3) Dealing with adversaries, diplomatic effort cannot co-exist without coercive resolve
Secretary of State John Kerry comes across as a moral and hard-working man. He is traveling all the time and when not traveling he’s in meetings trying to serve U.S. interests.
Yet the unfortunate measure of Kerry’s tenure is Russia. Specifically, Kerry’s unending efforts to “get the Russians to get aligned better” on Syria. It’s unfortunate because Kerry’s Russian counterpart, Sergey Lavrov, sees it as his duty to waste Kerry’s time.
This speaks to something broader about statecraft.
What the Obama administration never realized is that the Russians thought they were pathetic and thus pliable. They thought that, because team Obama was incapable of showing resolve and pushback to Russian aggression against U.S. interests.

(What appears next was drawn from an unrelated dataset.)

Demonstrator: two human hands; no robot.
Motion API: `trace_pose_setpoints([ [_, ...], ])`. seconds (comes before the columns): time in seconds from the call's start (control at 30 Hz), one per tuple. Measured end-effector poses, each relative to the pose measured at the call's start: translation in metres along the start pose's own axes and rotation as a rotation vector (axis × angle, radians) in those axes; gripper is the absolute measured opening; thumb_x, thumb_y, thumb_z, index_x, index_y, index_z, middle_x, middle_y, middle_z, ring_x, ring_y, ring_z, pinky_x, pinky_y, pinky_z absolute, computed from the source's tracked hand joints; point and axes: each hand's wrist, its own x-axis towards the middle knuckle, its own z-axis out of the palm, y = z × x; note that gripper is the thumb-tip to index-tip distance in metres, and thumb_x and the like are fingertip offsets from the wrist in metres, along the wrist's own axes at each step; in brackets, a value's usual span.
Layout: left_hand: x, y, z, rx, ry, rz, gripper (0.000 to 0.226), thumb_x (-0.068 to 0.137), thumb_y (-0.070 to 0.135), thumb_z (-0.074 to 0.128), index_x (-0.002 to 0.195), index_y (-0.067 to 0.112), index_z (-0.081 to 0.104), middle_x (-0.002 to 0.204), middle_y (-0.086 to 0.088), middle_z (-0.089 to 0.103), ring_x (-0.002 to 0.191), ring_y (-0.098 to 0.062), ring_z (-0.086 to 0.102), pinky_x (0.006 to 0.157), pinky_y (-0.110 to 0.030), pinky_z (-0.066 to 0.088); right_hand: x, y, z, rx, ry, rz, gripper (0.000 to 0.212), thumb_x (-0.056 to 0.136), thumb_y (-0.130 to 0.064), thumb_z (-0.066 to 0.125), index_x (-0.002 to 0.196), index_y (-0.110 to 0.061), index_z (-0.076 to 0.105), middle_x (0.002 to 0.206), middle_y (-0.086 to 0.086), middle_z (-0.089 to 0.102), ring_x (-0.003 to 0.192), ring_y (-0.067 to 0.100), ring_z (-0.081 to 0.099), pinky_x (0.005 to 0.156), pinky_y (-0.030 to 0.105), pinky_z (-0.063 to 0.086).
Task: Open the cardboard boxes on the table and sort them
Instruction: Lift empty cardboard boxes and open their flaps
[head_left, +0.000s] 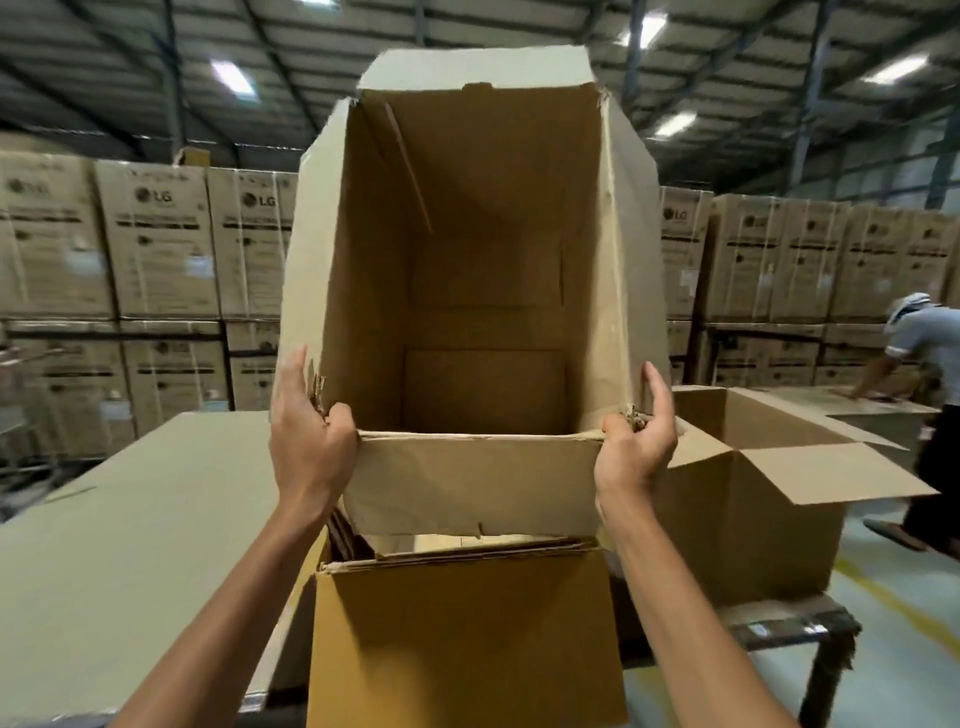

For Kerry, that meant Lavrov and Putin had absolutely no interest in cutting deals that served U.S. or humanitarian interests. This is much more Obama and Rhodes’ responsibility than it is Kerry, but in the end Kerry was the face of the failure.
4) Samantha Power should have resigned over Syria
U.S. Ambassador to the United Nations Samantha Power is shown to be the most realistic about Russia but also the most isolated in the White House. She correctly notes that the Russians “bully” until they are stopped from doing so. But she doesn’t have the means to stop them. And so Power is left to an eloquent address on the role of immigrants in American society.
On Syria, Power’s former academic commitment against genocide is abandoned at the locked door of the Oval Office.
At one point Power says that Obama’s “heart is breaking for the people in Aleppo right now.” My response was, “who cares?” Obama’s emotions are not instruments of foreign policy and only the instruments — sanctions, intelligence operations, miliary power, aid support, etc. — could have achieved relief for those people.
We see Power left outside U.N. headquarters in New York City, begging the Saudi Arabian ambassador to the U.N. to put on some virtual reality goggles that show the inside of a Syrian refugee camp. This is what Obama’s policy has become.
Even then, Power retains too much deference to the Obama notion of talking at all costs. Recognizing Kerry’s struggles with Russia, Power reluctantly suggests that there’s nothing else to be done but talk and try for the best. There’s no sense that walking away from the Russians might actually introduce a little constructive pressure.
As I say, she should have resigned in protest over the Syria-policy dysfunction.
5) Obama read too much Cicero but not enough Carl von Clausewitz
The documentary’s beautiful concluding scene at the Acropolis in Athens, Greece, is a somber nod to the Obama administration’s tenure. Yes, more so than his successor, Obama recognizes the importance of institutions and history to the fabric of democracy.
But “The Final Year” shows that Obama had no real grasp of the exigency of the moment. For Obama, policy is always measured by well-crafted words and hours spent in meetings, not results. And as the world burns in 2016, Obama only finds reinforcement in his pre-existing beliefs. There’s no desire to recognize a change in course might be necessary. Where Bush found the courage to change course with a successful surge in Iraq, Obama leaves office with just one major foreign policy success: his strengthening of relations with Vietnam.
Anyway, as I say, “The Final Year” is worth watching.